La próxima marea
febrero 20, 2015

Conforme he crecido he comprendido que las personas y las cosas pueden ir y venir como una marea. Volver con fuerza cuando menos se espera o perderse en ese espumoso horizonte que se pierde con el infinito mar.

Aún encuentro la escritura como ese consuelo infalible y esa terapia necesaria a la que todos hemos de acudir al menos una vez. Escrito todo me parece más organizado y con sentido.

Pues desde hace tiempo mi mente tenía nudos que parecían sólo desenmarañarse al escribir y volcar todos mis pensamientos en una hoja en blanco.

Creí que escribiría esto en año nuevo, hay algo raro con nosotros y los ciclos, cada que uno se cierra y otro se vislumbra abierto, nos ponemos a recordar, a confrontar y a preguntar. Yo, indudablemente, hice todas las anteriores al llegar este año , volteé a ver ese pasado tan próximo y vi mis logros, mis tropiezos y mis miedos.

El año pasado cerré ciclos. Muchos. Algunos con miedo y otros con seguridad. Terminé una carrera que me dio más incertidumbres que certezas, que me brindó esperanzas y que me invitó a pensar que puedo devorarme al mundo, siempre y cuando crea que pueda hacerlo.

También terminé amistades en las que ya de plano no me veía reflejada y encontré otras que me hacían ilusionarme con la vida y con lo grandioso que es estar rodeado de gente inspiradora.
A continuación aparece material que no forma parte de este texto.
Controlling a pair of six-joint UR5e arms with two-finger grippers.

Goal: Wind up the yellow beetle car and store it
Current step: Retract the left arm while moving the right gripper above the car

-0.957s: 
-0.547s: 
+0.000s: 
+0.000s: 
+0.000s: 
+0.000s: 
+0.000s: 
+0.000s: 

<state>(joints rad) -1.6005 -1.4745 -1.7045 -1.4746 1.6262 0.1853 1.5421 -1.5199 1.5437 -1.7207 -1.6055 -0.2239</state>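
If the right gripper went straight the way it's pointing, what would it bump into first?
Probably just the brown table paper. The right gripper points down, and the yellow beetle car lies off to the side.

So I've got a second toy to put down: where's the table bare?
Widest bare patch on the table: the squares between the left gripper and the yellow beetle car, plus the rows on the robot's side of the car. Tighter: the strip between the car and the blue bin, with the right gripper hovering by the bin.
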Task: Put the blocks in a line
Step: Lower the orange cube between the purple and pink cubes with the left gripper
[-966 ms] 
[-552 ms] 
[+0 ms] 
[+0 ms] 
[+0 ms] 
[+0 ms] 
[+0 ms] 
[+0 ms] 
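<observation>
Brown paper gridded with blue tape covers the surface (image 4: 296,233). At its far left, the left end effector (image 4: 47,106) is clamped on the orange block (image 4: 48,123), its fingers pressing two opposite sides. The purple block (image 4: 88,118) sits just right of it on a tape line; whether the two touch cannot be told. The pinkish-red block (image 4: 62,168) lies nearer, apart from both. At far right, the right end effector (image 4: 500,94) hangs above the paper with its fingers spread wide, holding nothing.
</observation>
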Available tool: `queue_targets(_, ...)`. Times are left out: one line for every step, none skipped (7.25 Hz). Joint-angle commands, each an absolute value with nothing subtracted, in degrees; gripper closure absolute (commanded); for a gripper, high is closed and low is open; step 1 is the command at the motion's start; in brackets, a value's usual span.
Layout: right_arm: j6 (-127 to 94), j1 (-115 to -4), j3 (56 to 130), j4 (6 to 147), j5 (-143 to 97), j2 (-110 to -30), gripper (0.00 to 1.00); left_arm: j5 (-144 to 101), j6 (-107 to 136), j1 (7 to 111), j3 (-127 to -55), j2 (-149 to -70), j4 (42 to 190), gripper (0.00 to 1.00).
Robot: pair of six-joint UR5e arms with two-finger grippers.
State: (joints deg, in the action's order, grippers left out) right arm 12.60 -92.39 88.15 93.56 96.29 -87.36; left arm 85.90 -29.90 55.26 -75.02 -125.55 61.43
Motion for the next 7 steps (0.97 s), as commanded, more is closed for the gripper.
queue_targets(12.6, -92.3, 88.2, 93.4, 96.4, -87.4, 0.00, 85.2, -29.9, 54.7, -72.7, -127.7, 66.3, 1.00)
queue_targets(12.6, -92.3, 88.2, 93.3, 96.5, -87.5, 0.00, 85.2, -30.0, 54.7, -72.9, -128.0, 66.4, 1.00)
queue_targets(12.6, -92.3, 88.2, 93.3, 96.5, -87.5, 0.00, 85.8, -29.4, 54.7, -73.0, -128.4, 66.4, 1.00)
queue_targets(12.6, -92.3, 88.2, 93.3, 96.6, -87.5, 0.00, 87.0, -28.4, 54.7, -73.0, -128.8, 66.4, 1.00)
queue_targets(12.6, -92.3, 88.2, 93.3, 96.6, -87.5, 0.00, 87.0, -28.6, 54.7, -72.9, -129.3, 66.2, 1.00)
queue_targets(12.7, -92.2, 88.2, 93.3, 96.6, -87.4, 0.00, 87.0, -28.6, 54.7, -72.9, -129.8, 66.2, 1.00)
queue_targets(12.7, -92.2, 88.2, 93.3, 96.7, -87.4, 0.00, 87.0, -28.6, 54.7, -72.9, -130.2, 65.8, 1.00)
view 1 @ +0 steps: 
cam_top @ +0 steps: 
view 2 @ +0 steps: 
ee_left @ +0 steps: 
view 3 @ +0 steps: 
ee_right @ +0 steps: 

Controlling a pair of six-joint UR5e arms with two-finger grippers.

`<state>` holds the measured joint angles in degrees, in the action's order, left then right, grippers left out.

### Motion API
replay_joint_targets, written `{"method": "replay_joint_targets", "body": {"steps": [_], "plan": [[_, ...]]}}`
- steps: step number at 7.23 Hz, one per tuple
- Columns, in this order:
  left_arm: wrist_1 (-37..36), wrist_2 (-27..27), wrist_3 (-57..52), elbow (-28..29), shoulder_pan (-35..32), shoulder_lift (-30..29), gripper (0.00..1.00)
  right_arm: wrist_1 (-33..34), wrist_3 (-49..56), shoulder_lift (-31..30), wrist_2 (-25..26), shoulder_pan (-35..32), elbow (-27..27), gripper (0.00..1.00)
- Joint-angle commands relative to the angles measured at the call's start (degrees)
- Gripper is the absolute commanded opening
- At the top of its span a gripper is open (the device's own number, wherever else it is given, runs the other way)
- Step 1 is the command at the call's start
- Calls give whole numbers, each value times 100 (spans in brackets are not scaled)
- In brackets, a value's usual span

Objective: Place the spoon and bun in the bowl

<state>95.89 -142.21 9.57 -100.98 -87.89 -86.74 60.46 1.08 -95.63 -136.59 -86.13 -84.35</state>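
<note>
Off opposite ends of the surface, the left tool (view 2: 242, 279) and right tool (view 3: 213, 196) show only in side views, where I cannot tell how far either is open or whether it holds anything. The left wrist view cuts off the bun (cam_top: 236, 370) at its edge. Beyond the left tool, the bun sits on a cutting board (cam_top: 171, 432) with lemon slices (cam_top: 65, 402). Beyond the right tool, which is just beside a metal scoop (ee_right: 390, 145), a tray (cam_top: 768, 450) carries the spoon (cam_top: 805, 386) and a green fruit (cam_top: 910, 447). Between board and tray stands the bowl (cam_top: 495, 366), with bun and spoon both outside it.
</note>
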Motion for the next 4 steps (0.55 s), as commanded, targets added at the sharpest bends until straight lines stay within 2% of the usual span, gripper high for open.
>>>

Fui a la mejor terapia, encontré mis miedos y les vi la cara. Mi terapia consistía en ver películas y a través de ellas ver qué de lo que veía me movía y el porqué. Esto me llevó a enfrentarme con mi miedo a la incertidumbre, a siempre querer saber qué va a pasar y no tener sorpresas. A entender que la vida es espontánea y que definitivamente no lo puedo controlar todo. Y aunque parezca obvio, a saber que me voy a morir y que eso tampoco es algo que pueda evitar. Me vi reflejada en escenas y también vi a personas que quiero reflejadas en ellas.

Aunque aborrezco a las personas así, me di cuenta de lo terriblemente arrogante que he sido. Al saberme tan querida y rodeada de tanto amor por varias personas, empecé a sentirme superior frente aquellos que parecían no tener lo mismo que yo. Ya no sirve reprocharme pero sí denunciarlo para así no repetir esa acción que tanta pena me causa.

Los perdones son actos sumamente huecos y hasta frívolos cuando no conllevan corrección. No pido perdón sin antes darme cuenta de mi actitud y trabajar en aplacar esos demonios que a veces me convierten en el tipo de persona de la que no me gusta rodearme.

Me di cuenta que no importa cuánto se quiera a una persona, o cuánto uno se preocupe por su bienestar, cada quien es dueño de sus acciones y las consecuencias de las mismas. Las personas pueden repetir el mismo error cien veces y no aprender la lección, porque al final, aprendemos cuando queremos no por imposición ajena. Agradezco la conciencia que tengo que tarde que temprano me hace ver que tengo más amor por dar que madres por mentar.

Errores del pasado, lo siento. Se han perdido en el mar pero la próxima marea nos volveremos a encontrar.